Baboon Society

From: John Hughes <john.hughes_at_...>
Date: Tue, 12 Aug 2003 14:08:14 +1000

>
>
>I find it doubtful that baboon females are quite so non-competitive
>as all that. They just channel it more productively :)

Agree totally. Allison certainly spelled it out. It seems my one paragraph summary was a little too brief. :)

The flipside of cooperation is total hierarchy. The female baboons I've generated have highly explicit stats (masteries even) relating to receiving and giving orders. A is the top of the heap, she gives orders to B, who passes them on to C, who runs around doing most of the physical work *and* minding the baby. The outcome of this, in a HQ universe, is that younger, subordinate baboons pick up skills much more quickly than their seniors. And perhaps resent the order-givers like hell - a classic roleplaying set up. :)

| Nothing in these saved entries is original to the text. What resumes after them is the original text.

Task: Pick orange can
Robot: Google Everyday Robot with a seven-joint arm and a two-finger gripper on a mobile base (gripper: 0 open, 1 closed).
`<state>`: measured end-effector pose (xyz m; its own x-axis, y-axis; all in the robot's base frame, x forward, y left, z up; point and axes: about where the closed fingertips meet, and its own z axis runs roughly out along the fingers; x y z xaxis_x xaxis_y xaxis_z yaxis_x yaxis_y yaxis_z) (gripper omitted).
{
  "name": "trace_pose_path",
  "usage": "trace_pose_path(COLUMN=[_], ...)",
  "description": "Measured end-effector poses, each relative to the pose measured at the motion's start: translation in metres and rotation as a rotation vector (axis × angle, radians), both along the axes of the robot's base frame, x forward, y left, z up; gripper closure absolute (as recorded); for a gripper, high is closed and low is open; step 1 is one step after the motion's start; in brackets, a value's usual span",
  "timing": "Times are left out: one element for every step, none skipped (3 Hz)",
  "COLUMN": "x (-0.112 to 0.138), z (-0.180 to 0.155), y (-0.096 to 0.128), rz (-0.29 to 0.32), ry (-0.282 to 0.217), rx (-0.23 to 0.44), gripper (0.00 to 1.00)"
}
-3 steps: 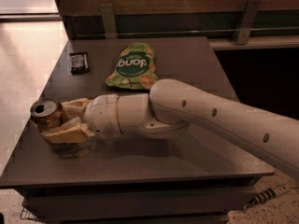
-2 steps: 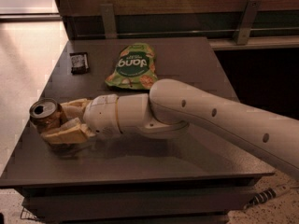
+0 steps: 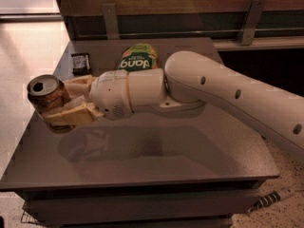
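The orange can (image 3: 46,97) has a silver top and is held at the left side of the view, tilted a little and lifted off the dark table (image 3: 156,160); its shadow lies on the tabletop below. My gripper (image 3: 64,102) reaches in from the right on a thick white arm (image 3: 213,94) and is shut on the can, with one tan finger (image 3: 78,83) behind it and one tan finger (image 3: 73,115) in front. The can's lower part is hidden by the front finger.
A flat green snack bag (image 3: 137,58) lies at the back of the table, partly behind the arm. A small dark packet (image 3: 80,61) lies at the back left. A wall rail with metal brackets (image 3: 111,19) runs behind the table. Pale floor lies to the left.
The can has risen off the tabletop in my gripper and now hangs above it. The arm has lifted and covers more of the green bag.
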<state>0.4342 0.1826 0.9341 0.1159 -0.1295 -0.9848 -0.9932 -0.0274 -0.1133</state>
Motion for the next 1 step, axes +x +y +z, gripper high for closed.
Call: trace_pose_path(x=[-0.0012], z=[0.0422], y=[-0.0124], rz=[0.002], ry=[-0.056], rx=[0.004], gripper=[1.0])
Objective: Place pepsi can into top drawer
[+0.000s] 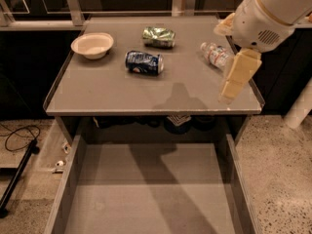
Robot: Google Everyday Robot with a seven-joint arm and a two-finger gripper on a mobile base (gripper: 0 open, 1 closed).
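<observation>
Grey surface [97, 94] carries the pepsi can [144, 62] on its side near the middle, an empty white bowl [92, 45] at its 10 o'clock. Probably the can is light, stiff and smooth and may roll; grip across its round body. At its 3 o'clock hangs the end effector [238, 77], holding nothing; open or closed, I cannot tell. The top drawer [146, 194], at 6 o'clock, stands open and empty.

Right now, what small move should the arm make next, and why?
Probably swing the gripper over toward the pepsi can: it lies on its side, ungrasped, while the gripper hangs at the table edge, well apart. The top drawer already stands open.
</observation>
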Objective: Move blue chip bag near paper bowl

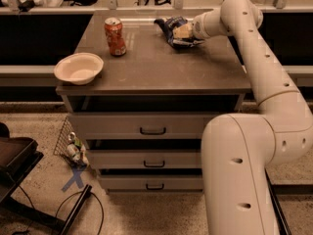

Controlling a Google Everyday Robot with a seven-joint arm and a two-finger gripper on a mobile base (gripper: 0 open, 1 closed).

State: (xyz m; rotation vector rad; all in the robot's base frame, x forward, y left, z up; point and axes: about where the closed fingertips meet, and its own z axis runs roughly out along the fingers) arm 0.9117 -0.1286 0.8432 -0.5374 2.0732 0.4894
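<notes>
The smooth, cream-white robot arm (264, 72) of rounded plastic segments rises at the right and bends over the right rear corner of the furniture. Below it stands a grey-brown metal cabinet (161, 67) with a flat matte top and three handled drawers (153, 126) in its front.

The round, shallow white paper bowl (78, 68) with a wide rim sits at the top's front left corner, close to both edges. The wrinkled dark-blue foil chip bag (168, 26) with white markings lies at the rear, right of centre and well apart from the bowl. The red-orange cylindrical soda can (114, 36) stands upright at the rear left, between bowl and bag but nearer the bowl.

The gripper (185, 32) is pressed against the bag's right side, the foil bunched around it; whether it clasps the bag I cannot tell.

Bare tabletop stretches across the middle and front, from the bag over to the bowl.
</notes>
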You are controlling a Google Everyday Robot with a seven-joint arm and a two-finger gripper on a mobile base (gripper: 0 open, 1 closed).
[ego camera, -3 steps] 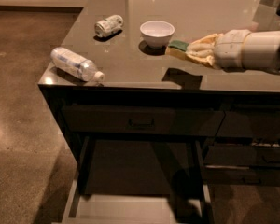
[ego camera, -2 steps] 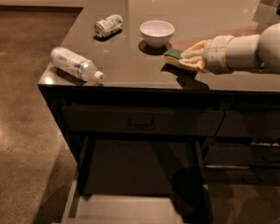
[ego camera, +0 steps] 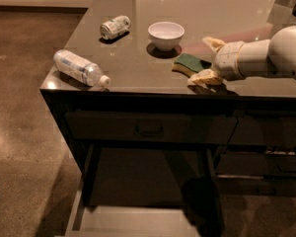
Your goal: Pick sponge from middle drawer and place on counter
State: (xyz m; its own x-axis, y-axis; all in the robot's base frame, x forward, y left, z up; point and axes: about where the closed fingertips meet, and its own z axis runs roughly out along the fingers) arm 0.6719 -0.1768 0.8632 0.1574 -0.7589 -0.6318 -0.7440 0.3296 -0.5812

Breaking out and reordering the hierarchy will be the big challenge. This is probably where the males come in. Subordinate males are always sneaking about looking for opportunistic mating opportunities: if Sneaky Pete manages to beat off the old Alpha and becomes novo baboono uno, his own (junior) mates may well become the new senior wives. New CEO, new Board.

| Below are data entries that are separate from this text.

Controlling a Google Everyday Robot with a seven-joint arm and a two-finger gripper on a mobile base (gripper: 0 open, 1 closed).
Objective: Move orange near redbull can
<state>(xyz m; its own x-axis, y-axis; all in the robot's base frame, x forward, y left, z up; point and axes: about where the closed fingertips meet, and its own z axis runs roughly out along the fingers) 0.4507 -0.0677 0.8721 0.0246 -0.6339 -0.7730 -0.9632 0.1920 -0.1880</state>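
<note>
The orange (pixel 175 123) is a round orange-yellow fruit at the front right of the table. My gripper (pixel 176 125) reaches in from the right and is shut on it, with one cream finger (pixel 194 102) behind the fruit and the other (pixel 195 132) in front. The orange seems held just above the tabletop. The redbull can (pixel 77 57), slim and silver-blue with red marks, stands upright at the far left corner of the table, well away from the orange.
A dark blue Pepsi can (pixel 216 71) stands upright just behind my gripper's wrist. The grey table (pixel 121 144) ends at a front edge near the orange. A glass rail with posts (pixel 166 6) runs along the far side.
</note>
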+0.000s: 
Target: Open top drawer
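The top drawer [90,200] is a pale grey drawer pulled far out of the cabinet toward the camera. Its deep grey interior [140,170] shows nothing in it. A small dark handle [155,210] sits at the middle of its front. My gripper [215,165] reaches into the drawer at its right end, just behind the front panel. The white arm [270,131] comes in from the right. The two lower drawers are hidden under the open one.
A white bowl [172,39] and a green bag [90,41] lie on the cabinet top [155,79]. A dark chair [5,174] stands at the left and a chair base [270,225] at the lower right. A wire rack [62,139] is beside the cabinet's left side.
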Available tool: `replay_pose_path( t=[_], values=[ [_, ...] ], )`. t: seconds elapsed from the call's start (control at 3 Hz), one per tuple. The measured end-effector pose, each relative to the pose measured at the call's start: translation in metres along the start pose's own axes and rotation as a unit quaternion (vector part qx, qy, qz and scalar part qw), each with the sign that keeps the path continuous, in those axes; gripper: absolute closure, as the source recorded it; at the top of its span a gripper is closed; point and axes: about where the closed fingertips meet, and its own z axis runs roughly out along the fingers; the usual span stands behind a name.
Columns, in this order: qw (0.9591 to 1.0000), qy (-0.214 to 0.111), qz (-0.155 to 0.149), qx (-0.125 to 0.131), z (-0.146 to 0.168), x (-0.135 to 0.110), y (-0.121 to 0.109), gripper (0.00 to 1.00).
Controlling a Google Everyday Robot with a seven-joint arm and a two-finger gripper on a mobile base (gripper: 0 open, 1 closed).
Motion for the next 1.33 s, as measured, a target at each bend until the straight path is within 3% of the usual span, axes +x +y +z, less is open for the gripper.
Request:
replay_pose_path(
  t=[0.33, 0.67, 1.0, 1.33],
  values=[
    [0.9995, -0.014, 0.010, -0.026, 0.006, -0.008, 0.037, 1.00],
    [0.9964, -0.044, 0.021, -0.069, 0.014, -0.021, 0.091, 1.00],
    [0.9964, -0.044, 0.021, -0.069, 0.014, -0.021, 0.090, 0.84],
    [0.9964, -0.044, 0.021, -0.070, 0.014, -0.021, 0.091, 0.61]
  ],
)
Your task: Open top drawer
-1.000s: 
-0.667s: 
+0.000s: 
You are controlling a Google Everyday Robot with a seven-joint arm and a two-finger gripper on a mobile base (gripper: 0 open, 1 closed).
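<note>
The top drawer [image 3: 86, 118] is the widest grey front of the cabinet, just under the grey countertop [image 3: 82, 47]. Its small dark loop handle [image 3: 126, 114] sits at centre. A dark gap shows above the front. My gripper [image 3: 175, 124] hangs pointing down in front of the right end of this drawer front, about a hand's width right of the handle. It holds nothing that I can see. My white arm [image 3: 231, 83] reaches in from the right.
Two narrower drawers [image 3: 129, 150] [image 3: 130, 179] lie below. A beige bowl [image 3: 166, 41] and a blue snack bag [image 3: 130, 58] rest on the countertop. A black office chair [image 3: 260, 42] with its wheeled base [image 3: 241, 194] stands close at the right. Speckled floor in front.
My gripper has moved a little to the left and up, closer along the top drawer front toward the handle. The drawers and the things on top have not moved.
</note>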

All of which makes baboon politics a lot less idealistic and a good deal more Machiavellian - long periods of fluid, ordered female cooperation punctuated by brief periods of total anarchy. Junior males on the edge in every sense, constantly fighting and looking for opportunities to tear down the boss.

Add this to a post-mechanical society (baboons don't like being burdened by 'stuff'') and an amazing capacity to memorise story and lore, and possibilities for a unique baboon world-view start taking very solid form.

My challenge, as a believer in inate baboon superiority, is to work out why that set it up this way. :)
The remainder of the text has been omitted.